Information provided:
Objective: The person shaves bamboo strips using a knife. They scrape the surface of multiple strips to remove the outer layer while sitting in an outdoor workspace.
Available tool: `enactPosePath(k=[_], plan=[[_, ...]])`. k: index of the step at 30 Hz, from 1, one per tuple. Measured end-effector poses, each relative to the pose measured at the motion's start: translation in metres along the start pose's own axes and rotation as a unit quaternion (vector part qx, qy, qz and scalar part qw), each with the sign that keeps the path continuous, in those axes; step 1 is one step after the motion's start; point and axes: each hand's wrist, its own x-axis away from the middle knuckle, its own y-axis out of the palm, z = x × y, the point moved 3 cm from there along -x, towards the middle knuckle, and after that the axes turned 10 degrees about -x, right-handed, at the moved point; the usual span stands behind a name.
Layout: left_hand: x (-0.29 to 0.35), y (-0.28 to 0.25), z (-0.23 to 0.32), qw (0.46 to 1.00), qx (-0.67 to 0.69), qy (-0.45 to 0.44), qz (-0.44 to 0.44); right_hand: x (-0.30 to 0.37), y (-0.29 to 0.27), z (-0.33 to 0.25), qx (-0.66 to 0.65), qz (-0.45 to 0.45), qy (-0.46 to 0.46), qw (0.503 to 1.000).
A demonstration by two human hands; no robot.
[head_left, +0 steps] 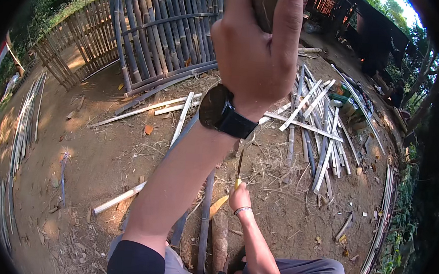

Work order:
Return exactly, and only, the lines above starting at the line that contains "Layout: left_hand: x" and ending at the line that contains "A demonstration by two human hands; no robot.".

Exercise output:
Layout: left_hand: x (-0.29 to 0.35), y (-0.28 to 0.25), z (-0.23 to 0.32), qw (0.46 to 1.00), qx (-0.67 to 0.69), qy (-0.45 to 0.44), qz (-0.44 to 0.44); right_hand: x (-0.30 to 0.37), y (-0.29 to 0.27), z (-0.33 to 0.25), qx (-0.66 to 0.65), qz (-0.45 to 0.45), qy (-0.46 to 0.46), qw (0.503 to 1.000).
A demonstration by two human hands; no robot.

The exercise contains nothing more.